When you do not want to go that far (6NF), you have two more options.


  1. You can use Null substitutes. I use CHAR(0) for character colomns and 0 for numeric. But I do not allow that for FKs. Obviously you need a value that is outside the normal range of data. This does not allow Three Valued Logic.

  2. In addition to (2), for each Nullable column, you need a boolean Indicator. For the example of the Sex column, the Indicator would be something like SexIsMissing or SexLess (sorry). This allows very tight Three Valued Logic. Many people in that 5% like it because the db remains at 5NF (and less tables); the columns with missing info are loaded with values that are never used; they are only used if the Indicator is false. If you have an enterprise db, you can wrap that in a Function, and always use the UDF, not the raw column.

Of course, in all cases, you can never get away from writing code that is required to handle the missing info. Whether it is ISNULL(), or a subquery for the 6NF column, or an Indicator to check before using the value, or an UDF.

If Null has a specific meaning ... then it is not a Null! By definition, Null is the Unknown Value.

Why should I avoid NULL values in a SQL database?

The NULL question is not simple... Every professional has a personal opinion about it.

Relational theory Two-Valued Logic (2VL: TRUE and FALSE) rejects NULL, and Chris Date is one of the most enemies of NULLs. But Ted Codd, instead, accepted Three-Valued Logic too (TRUE, FALSE and UNKNOWN).

Just a few things to note for Oracle:

  1. Single column B*Tree Indexes don't contain NULL entries. So the Optimizer can't use an Index if you code "WHERE XXX IS NULL".

  2. Oracle considers a NULL the same as an empty string, so:

    WHERE SOME_FIELD = NULL

    is the same as:

    WHERE SOME_FIELD = ''

Moreover, with NULLs you must pay attention in your queries, because every compare with NULL returns NULL.
And, sometimes, NULLs are insidious. Think for a moment to a WHERE condition like the following:

WHERE SOME_FIELD NOT IN (SELECT C FROM SOME_TABLE)

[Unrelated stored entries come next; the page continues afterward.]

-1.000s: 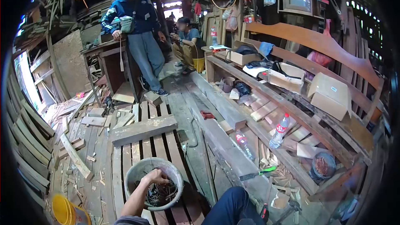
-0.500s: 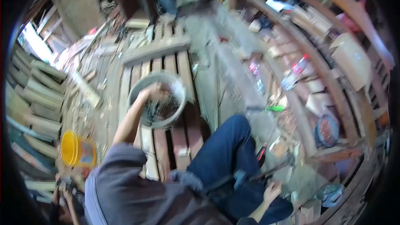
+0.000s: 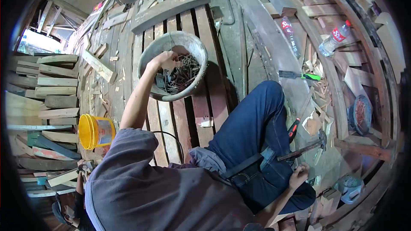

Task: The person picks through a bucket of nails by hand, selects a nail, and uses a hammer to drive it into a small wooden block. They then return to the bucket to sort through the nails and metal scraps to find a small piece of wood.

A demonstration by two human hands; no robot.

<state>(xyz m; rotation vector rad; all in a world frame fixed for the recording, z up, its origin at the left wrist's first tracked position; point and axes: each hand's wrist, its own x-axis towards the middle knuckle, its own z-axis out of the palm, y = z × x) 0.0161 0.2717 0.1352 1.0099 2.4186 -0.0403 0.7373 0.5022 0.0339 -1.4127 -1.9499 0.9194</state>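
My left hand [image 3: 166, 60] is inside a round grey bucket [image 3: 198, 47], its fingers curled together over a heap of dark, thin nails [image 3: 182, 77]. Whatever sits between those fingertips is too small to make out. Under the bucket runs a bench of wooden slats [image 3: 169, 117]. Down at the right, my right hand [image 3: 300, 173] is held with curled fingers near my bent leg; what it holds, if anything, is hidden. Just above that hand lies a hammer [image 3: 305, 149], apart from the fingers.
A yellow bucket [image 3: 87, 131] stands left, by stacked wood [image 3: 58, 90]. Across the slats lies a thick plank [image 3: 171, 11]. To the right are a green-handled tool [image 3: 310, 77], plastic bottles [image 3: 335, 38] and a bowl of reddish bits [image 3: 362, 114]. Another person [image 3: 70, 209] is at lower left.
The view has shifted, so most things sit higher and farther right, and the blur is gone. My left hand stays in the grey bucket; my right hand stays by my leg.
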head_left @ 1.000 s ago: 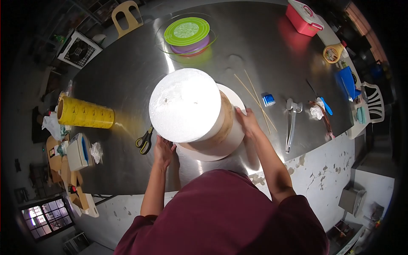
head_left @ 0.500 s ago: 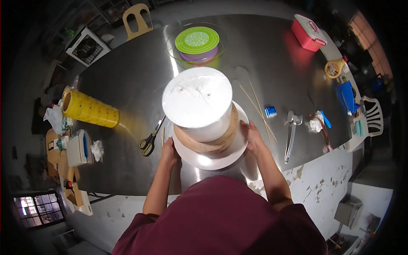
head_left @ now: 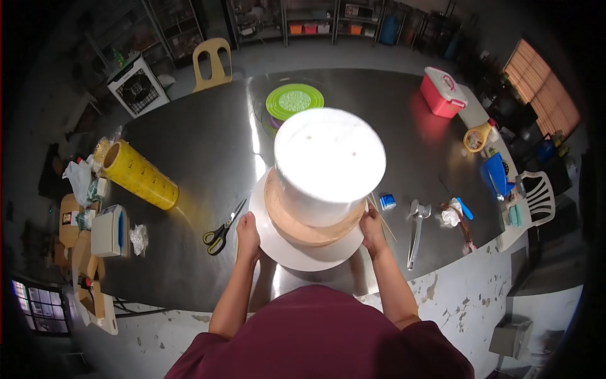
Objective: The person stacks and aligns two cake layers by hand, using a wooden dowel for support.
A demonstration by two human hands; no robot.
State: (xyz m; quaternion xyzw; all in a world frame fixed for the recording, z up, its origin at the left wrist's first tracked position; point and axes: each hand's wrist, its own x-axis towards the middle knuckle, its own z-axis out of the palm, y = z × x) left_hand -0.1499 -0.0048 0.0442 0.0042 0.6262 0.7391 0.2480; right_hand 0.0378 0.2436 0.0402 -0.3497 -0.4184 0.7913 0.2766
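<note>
Both hands hold a two-tier stack on a round white cake board [head_left: 302,260] by its opposite edges. On the board sits a wide tan tier [head_left: 293,230], with a smooth white cylindrical tier [head_left: 330,155] on top, its upper face glaring with light. My left hand [head_left: 248,234] is closed on the board's left rim, thumb up and fingers mostly hidden below. At the right rim, my right hand [head_left: 372,232] grips likewise. Black-and-yellow scissors [head_left: 218,239] lie left of my left hand. Thin wooden sticks [head_left: 387,224] are beside my right hand, partly covered by it and the stack.
Behind the stack stands a green-topped turntable [head_left: 295,99]. On the metal table [head_left: 196,151] are a yellow wrap roll [head_left: 142,175] at left, a blue packet [head_left: 387,201] and a metal tool [head_left: 416,230] at right. A pink box [head_left: 444,93] stands far right.
The stack has shifted right over the table and looks larger, closer to the camera; both hands moved with it. My view has tilted up, showing shelves at the back.
</note>
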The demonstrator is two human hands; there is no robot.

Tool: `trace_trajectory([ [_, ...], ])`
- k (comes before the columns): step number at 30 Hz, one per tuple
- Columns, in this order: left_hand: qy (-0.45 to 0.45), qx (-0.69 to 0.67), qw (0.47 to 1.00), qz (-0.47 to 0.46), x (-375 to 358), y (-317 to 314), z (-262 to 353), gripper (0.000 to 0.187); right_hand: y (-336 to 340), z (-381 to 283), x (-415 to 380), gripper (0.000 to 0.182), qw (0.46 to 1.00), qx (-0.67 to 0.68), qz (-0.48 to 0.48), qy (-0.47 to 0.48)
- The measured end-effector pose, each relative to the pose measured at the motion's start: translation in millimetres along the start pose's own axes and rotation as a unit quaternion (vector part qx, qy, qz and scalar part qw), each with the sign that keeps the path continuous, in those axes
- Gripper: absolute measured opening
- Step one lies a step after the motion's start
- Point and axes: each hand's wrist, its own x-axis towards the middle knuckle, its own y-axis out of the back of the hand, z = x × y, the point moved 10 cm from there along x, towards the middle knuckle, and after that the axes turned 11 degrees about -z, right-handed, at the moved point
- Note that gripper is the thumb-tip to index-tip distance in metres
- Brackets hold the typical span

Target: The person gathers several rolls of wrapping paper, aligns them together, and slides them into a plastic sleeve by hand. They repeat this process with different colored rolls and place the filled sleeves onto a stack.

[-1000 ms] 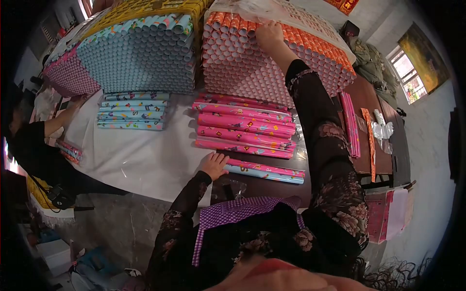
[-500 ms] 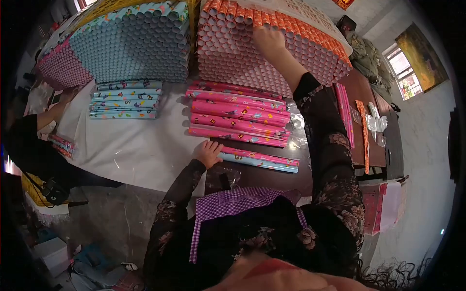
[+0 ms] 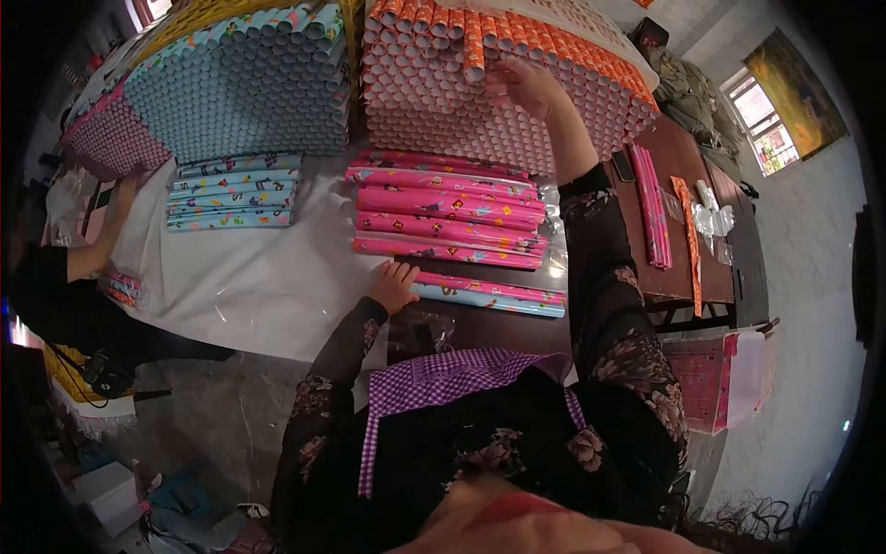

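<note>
My left hand [image 3: 395, 284] is closed round the left ends of a pink roll [image 3: 498, 287] and a light-blue roll [image 3: 503, 301], which lie side by side. My right hand [image 3: 526, 88] is raised before the big stack of orange rolls [image 3: 517, 32], its fingers apart and holding nothing. Just left of its fingertips, one orange roll [image 3: 473, 51] sticks out from the stack, open end toward me. Between the stack and my left hand lie several pink patterned rolls [image 3: 448, 203] in rows.
Light-blue rolls [image 3: 231, 194] lie on the white sheet [image 3: 249, 291], below a blue stack [image 3: 240, 97]. At the left is another person's arm [image 3: 109, 226]. The brown side table [image 3: 674, 166] holds pink rolls [image 3: 652, 208], an orange strip [image 3: 688, 245] and a phone [image 3: 624, 166].
One orange roll now juts out of the stack. My right hand has come down and slightly right, off the roll ends, and its fingers have opened. The other person's arm has moved.
</note>
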Motion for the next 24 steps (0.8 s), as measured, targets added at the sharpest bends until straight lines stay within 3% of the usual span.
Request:
trace_trajectory([
  [1,-0.002,0.002,1.000,0.000,0,3,1,0.071,7,7,12,0.042,1.000,0.001,0.001,0.002],
  [3,0.007,0.004,1.000,-0.002,0,9,1,0.069,7,30,41,0.052,0.991,0.124,-0.008,-0.039],
  [5,0.001,0.001,1.000,0.004,0,5,-1,0.069,-15,8,50,0.059,0.995,0.094,-0.008,0.019],
  [8,-0.007,-0.007,1.000,0.006,-1,3,-1,0.068,-35,4,75,0.059,0.977,0.200,-0.053,0.051],
  [10,-0.009,-0.006,1.000,0.008,0,4,-2,0.069,-36,19,84,0.051,0.933,0.361,0.002,0.007],
  [15,-0.004,-0.012,0.999,-0.047,1,-2,-3,0.068,-33,29,99,0.032,0.870,0.485,-0.036,0.083],
  [17,-0.008,-0.026,0.999,-0.045,2,-4,-2,0.067,-31,36,100,0.031,0.873,0.476,-0.071,0.077],
  [21,0.005,-0.037,0.997,-0.063,4,-6,-2,0.066,-57,30,54,0.028,0.882,0.462,-0.053,0.084],
  [24,-0.001,-0.016,1.000,-0.017,2,3,0,0.067,-82,44,7,0.032,0.885,0.459,-0.057,0.051],
])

If the subquery returns one or more NULLs, you get the empty recordset!

These are the very first few cases that I want to talk about. But we can speak about NULLs for a lot of time...

Standard use of 'Z' instead of NULL to represent missing data?

Sack your contractor.

Okay, seriously, this isn't standard practice. This can be seen simply because all RDBMS that I have ever worked with implement NULL, logic for NULL, take account of NULL in foreign keys, have different behaviour for NULL in COUNT, etc, etc.

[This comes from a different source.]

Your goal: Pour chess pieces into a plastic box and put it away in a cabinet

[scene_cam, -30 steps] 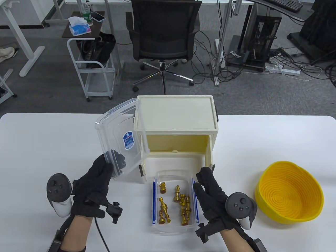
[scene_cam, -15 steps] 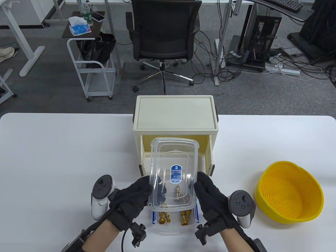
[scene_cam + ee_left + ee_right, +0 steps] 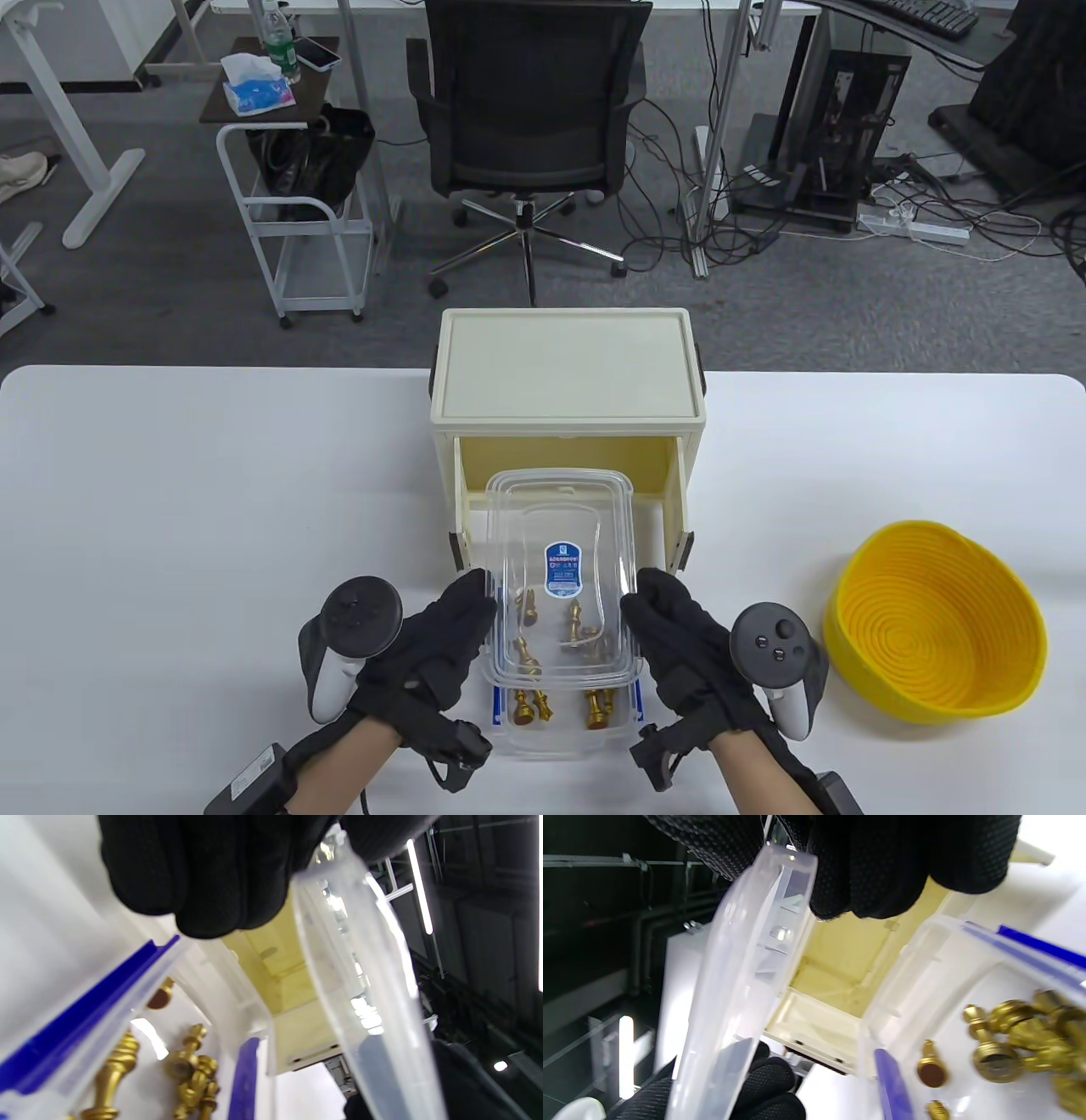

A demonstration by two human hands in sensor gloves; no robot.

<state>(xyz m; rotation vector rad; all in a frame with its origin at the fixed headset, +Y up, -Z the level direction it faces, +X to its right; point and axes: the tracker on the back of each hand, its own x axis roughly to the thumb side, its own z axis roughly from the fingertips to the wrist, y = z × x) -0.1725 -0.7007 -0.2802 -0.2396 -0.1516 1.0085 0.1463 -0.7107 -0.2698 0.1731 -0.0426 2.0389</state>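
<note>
Chess pieces of gold metal [image 3: 530, 662] lie in the clear plastic box with blue clips [image 3: 560, 734], at 6 o'clock from the open cream cabinet [image 3: 567, 373]. Left hand [image 3: 433, 645] and right hand [image 3: 679, 645] clamp the transparent lid [image 3: 562, 577] above it. Yellow woven basket [image 3: 933, 624] sits at 3 o'clock.

Yellow basket [image 3: 937, 624] — right side of the table [image 3: 170, 475]

Gold chess pieces [image 3: 560, 671] lying in a clear plastic box [image 3: 562, 737], clear lid [image 3: 562, 577] held just above it, open cream cabinet [image 3: 568, 373] behind
</note>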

I would actually contend that using 'Z' or any other place holder is worse. You still require code to check for 'Z'. But you also need to document that 'Z' doesn't mean 'Z', it means something else. And you have to ensure that such documentation is read. And then what happens if 'Z' ever becomes a valid piece of data? (Such as a field for an initial?)

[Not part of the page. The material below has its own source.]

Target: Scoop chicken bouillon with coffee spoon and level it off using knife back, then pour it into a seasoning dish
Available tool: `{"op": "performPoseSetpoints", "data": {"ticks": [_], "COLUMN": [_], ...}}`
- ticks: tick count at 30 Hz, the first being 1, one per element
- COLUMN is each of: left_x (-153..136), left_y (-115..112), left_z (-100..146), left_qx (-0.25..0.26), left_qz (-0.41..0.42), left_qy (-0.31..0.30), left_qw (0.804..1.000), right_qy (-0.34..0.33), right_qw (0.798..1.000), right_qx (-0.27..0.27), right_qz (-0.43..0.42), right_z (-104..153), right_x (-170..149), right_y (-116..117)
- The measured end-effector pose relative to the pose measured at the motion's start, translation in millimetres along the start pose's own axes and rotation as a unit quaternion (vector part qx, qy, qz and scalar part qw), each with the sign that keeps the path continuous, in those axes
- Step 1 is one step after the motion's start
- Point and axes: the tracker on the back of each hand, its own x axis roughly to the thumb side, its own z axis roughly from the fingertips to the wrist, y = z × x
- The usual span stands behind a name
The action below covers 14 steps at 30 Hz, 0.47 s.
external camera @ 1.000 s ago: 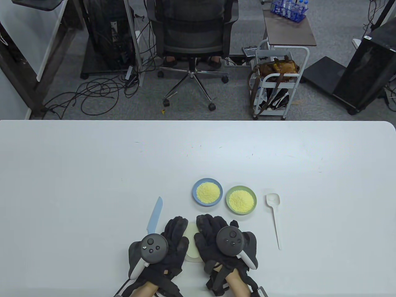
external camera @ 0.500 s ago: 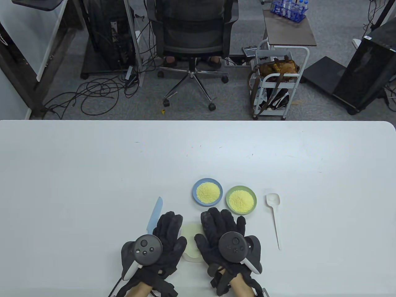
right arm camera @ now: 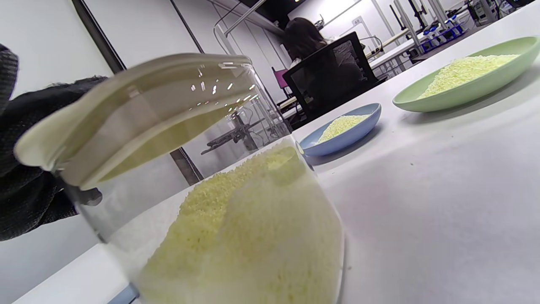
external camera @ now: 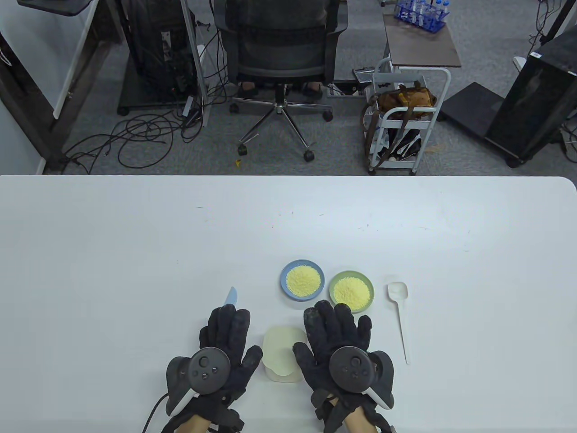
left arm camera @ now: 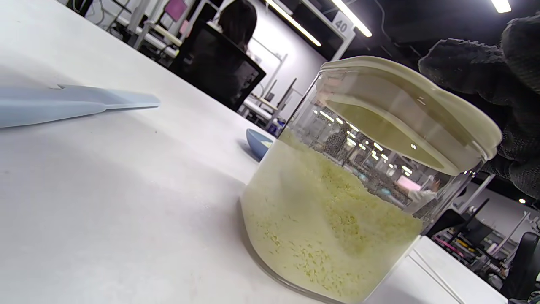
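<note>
A clear jar of yellow chicken bouillon (external camera: 283, 357) with a cream lid (left arm camera: 405, 114) stands near the table's front edge, between my hands. My left hand (external camera: 225, 322) lies flat with straight fingers over the pale blue knife (external camera: 231, 295); only the blade tip shows there, and more of the knife (left arm camera: 76, 105) shows in the left wrist view. My right hand (external camera: 337, 321) lies flat right of the jar (right arm camera: 219, 202), its fingertips close to the green dish (external camera: 351, 292). The white coffee spoon (external camera: 399, 311) lies further right. Neither hand holds anything.
A blue dish (external camera: 302, 279) and the green dish (right arm camera: 468, 80) each hold a heap of yellow granules, just beyond the jar. The white table (external camera: 135, 252) stretches far to the back and sides. An office chair (external camera: 279, 54) and a cart (external camera: 405, 122) stand past its far edge.
Both hands have slid apart off the jar lid, which now shows fully. The left hand has moved left over the knife, the right hand right toward the green dish.
</note>
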Motion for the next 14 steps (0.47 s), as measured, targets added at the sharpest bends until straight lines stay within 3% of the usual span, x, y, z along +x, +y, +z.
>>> {"op": "performPoseSetpoints", "data": {"ticks": [14], "left_x": [0.4], "left_y": [-5.8], "left_z": [-0.9], "left_qx": [-0.019], "left_qz": [-0.009], "left_qy": [0.001], "left_qw": [1.0], "right_qy": [0.009], "right_qw": [1.0], "right_qx": [0.012], "right_qz": [0.02], "right_z": [0.0], "right_x": [-1.2], "right_y": [3.8]}}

At a basic level, even without debating the validity of NULL vs 'Z', I would insist that the contractor conforms to standard practices that exist within your company, not his. Instituting his standard practice in an environment with an alternative standard practice will cause confusion, maintenance overheads, mis-understanding, and in the end increased costs and mistakes.


EDIT

There are cases where using an alternative to NULL is valid in my opinion. But only where doing so reduces code, rather than creating special cases which require accounting for.

I've used that for date bound data, for example. If data is valid between a start-date and an end-date, code can be simplified by not having NULL values. Instead a NULL start-date could be replaced with '01 Jan 1900' and a NULL end-date could be replaced with '31 Dec 2079'.

This still can change behaviour from what may be expected, and so should be used with care:

  • WHERE end-date IS NULL no longer give data that is still valid
  • You just created your own millennium bug
  • etc.

This is equivalent to reforming abstractions such that all properties can always have valid values. It is markedly different from implicitly encoding specific meaning into arbitrarily chosen values.

Still, sack the contractor.

What to use instead of Null if no data is present in SQL?

NULL is a perfectly fine value to use. If you're worried about defaults, make sure to use an OUTER JOIN and (for SQL Server, anyway) you can do something like:

SELECT user_table.name, COALESCE(preferences.color_preference, 'DEFAULT_VALUE') FROM user_table LEFT OUTER JOIN preferences ON user_table.id = preferences.id;

This type of query will allow you to set a default and store NULL as the preferred color, you will get the default in this case if the color_preference is NULL or if there is no row in the preferences table.

You say "what would the FC column be filled with if the user chose to not choose a color?". I ask, why do you care? They either have a favorite color specified or do not. Do you care if they had a choice of specifying a favorite color but did not tell you?

What is the best / correct way to deal with null values in a database when you have different types of related data

Consider the following.

  • My Favorite Dog Breed Is
    • Beagle
    • Basset Hound
    • Boxer
    • Other, please specify _____________

You can have an answer to a question option which also has a value.

Now consider that both your answer and your question option have their own references to the question. It is possible to have the answer and the answer's question options refer to different questions! This could be constrained with triggers, but it's better to eliminate the redundancy.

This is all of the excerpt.